Dominique Casterman
Lucidité intellectuelle et lucidité vécue

La lucidité intellectuelle sur le plan spirituel est une forme incomplète de l’éveil intérieur. Elle est indiquée par la suspension de toute recherche puisque les questions se sont consumées au cœur même des évidences voilées qu’elles impliquent. Les notions de commencement et de fin, de vie et de mort, de moi et de non-moi, de […]

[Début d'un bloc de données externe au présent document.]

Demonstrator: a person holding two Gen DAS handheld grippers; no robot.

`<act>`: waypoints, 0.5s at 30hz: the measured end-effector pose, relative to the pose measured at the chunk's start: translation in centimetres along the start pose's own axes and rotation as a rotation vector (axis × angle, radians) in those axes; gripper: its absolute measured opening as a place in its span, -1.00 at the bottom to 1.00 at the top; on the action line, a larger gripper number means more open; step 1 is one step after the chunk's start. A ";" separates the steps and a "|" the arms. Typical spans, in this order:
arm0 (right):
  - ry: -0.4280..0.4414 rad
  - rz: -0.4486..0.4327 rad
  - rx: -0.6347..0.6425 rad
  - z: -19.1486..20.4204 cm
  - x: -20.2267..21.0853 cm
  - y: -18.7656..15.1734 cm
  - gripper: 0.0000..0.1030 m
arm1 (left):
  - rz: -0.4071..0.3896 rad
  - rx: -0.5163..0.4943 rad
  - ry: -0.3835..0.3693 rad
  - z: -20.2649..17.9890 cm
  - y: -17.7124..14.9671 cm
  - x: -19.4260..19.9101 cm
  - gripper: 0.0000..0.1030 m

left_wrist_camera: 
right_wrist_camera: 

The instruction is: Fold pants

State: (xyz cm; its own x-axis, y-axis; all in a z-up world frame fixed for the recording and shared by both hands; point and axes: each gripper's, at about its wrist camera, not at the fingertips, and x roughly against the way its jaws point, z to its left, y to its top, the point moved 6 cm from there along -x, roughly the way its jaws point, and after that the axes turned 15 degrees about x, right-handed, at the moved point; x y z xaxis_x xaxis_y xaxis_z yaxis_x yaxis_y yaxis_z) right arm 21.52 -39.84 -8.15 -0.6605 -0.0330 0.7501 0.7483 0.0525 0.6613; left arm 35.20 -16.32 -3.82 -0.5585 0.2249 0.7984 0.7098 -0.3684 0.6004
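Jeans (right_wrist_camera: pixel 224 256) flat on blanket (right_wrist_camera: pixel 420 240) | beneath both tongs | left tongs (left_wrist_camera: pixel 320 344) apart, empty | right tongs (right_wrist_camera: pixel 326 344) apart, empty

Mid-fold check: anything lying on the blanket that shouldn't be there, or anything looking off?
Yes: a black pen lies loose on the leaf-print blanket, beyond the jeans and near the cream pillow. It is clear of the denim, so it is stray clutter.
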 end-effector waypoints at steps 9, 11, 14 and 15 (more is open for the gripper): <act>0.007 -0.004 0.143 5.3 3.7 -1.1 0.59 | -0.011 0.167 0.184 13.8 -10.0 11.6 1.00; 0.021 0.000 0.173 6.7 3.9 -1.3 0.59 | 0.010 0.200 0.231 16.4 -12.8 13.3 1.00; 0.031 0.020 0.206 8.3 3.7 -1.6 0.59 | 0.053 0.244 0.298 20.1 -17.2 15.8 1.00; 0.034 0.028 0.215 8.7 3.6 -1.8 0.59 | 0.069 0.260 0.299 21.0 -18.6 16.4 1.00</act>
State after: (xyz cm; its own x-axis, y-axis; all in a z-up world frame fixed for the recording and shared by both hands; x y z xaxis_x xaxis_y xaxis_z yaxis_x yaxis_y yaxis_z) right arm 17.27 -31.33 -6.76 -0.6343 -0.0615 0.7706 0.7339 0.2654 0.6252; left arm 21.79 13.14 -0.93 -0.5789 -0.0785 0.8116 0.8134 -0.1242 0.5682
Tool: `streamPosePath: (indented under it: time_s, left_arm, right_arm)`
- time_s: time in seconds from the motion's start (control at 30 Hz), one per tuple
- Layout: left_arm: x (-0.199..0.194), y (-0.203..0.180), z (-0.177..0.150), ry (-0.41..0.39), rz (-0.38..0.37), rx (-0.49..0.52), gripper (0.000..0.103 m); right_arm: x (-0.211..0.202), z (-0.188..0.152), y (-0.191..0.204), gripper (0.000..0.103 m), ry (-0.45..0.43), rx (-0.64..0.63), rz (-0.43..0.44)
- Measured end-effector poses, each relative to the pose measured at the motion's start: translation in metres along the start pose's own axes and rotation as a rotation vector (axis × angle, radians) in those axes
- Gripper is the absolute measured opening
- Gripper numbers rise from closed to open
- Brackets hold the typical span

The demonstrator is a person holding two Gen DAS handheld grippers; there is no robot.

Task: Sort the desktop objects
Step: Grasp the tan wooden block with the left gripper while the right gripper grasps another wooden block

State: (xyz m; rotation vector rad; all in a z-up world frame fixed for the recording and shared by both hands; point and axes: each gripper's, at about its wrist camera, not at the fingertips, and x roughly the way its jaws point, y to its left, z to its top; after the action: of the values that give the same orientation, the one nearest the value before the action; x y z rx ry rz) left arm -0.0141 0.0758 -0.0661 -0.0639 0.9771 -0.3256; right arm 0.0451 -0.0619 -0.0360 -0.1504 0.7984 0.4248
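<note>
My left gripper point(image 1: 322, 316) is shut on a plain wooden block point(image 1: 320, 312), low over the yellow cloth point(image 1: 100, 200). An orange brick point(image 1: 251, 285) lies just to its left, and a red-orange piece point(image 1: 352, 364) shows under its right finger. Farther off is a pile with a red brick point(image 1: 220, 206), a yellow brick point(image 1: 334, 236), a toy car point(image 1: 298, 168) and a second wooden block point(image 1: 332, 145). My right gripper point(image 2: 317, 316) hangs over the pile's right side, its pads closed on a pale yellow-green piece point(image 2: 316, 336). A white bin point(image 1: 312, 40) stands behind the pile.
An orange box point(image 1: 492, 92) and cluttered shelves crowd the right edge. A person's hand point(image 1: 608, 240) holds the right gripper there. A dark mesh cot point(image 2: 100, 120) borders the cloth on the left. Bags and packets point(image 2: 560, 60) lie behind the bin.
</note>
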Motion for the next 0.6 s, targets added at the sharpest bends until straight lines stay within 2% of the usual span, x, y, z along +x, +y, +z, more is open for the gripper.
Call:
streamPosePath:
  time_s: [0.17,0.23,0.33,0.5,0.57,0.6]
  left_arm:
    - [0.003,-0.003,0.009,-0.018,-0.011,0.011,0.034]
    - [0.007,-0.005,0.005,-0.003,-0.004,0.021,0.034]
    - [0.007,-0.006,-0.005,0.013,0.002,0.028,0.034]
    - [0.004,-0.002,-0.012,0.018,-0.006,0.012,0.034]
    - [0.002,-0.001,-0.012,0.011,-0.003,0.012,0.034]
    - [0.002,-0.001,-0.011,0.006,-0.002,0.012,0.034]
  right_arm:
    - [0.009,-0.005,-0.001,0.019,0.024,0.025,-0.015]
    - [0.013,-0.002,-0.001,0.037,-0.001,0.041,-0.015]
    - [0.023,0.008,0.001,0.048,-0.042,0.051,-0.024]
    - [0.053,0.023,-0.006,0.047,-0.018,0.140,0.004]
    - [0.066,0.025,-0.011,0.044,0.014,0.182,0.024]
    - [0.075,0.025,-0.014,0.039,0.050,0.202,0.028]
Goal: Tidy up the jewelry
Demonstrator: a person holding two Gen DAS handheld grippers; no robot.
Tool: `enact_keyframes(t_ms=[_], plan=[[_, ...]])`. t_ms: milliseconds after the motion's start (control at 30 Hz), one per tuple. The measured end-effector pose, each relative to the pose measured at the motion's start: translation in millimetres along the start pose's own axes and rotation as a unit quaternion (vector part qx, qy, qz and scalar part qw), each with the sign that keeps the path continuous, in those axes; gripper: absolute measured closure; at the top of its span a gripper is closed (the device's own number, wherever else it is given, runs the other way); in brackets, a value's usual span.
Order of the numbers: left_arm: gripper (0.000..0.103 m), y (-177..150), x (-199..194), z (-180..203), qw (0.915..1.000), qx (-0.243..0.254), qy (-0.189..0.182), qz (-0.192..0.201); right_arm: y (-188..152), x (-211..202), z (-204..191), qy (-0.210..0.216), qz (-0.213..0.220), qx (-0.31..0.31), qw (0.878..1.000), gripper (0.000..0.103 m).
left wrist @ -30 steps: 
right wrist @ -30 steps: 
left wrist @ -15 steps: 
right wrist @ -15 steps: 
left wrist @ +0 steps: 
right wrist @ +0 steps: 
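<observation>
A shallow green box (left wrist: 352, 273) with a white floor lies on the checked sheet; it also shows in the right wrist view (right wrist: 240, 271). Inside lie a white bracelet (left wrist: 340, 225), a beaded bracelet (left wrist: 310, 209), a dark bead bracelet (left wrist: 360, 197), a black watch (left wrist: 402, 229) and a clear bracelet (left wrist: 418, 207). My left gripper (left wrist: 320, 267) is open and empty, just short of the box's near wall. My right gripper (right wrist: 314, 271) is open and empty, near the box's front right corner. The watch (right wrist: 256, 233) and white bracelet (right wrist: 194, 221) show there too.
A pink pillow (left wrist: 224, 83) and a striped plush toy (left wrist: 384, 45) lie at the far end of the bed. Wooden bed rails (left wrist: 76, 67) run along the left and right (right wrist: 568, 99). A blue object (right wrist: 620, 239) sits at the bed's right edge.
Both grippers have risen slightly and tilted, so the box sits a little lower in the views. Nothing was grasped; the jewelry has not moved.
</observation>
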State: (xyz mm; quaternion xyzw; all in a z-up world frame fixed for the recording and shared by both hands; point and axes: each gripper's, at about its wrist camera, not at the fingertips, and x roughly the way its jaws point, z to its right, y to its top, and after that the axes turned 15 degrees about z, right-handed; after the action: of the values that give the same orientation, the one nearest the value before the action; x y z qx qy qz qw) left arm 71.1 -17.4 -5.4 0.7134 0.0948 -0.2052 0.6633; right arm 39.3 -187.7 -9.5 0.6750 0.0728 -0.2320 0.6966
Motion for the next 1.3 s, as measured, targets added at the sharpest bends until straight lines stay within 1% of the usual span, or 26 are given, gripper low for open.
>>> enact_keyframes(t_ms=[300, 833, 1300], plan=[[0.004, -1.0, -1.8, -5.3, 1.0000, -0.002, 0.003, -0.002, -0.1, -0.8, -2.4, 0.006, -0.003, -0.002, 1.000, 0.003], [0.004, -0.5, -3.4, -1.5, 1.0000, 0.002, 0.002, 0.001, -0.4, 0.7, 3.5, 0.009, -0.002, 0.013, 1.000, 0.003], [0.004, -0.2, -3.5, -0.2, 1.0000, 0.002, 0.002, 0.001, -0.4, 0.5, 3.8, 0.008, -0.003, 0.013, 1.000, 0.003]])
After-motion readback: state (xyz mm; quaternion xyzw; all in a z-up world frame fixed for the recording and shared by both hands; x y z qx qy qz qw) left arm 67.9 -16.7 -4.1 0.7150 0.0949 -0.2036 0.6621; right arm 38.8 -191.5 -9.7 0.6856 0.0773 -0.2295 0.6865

La lucidité intellectuelle sur le plan spirituel est une forme incomplète de l’éveil intérieur. Elle est indiquée par la suspension de toute recherche puisque les questions se sont consumées au cœur même des évidences voilées qu’elles impliquent. Les notions de commencement et de fin, de vie et de mort, de moi et de non-moi, de bien et de mal… se sont dissoutes dans l’unité d’une Totalité dont le fonctionnement spontané engendre toute chose. En bref, tout découle du fonctionnement de la Totalité, de sa simple Présence. En d’autres termes, il n’y a pas de moi séparé. La Totalité cosmique Une, la Conscience universelle, le Un, sont une seule et même Réalité. Vouloir expliquer Cela rationnellement est impossible, le Mystère est entier et intellectuellement évident, sans faille, sans déception, sans sentiment d’incomplétude. L’éveil intellectuel est apaisant puisque le mental du ‘‘chercheur’’ (qui est encore là) est au repos ; toutes les questions s’intègrent dans une vision globale, et l’absence de réponse est aussi une réponse satisfaisante (le silence de la pensée discriminante). Le modèle du monde proposé est cohérent, non duel, dynamique, transparent et lumineux.

Mais du point de vue de la réalisation intérieure de l’être humain, cet éveil intellectuel reste incomplet aussi longtemps que l’inexistence du moi séparé n’est pas totalement vécue. C’est-à-dire vivre pratiquement, dans le présent, les effets de l’historicité d’un parcours de vie, les programmations propres au corps-mental et les axes de perception qu’il implique (les pensées, les sensations, les intuitions, les sentiments) ; mais sans jamais se laisser absorber par le sentiment que derrière ce processus il y aurait une personne distincte. Nous parlons ici de notre appartenance (en tant que corps-mental) au fonctionnement spontané de la Totalité en lequel le moi est spirituellement mort, et avec lui l’ignorance qui consiste à croire que quelqu’un fait une expérience. Cette réalisation de soi n’a rien à voir avec une quelconque perfection morale, ou perfection tout court, conditionnée par une image de soi idéale dans un contexte donné. Il s’agit plutôt d’une absence du moi imaginaire séparé. Nous ne parlons pas d’être conscient de l’absence, mais seulement l’absence par la Présence vécue du Tout, de l’Un.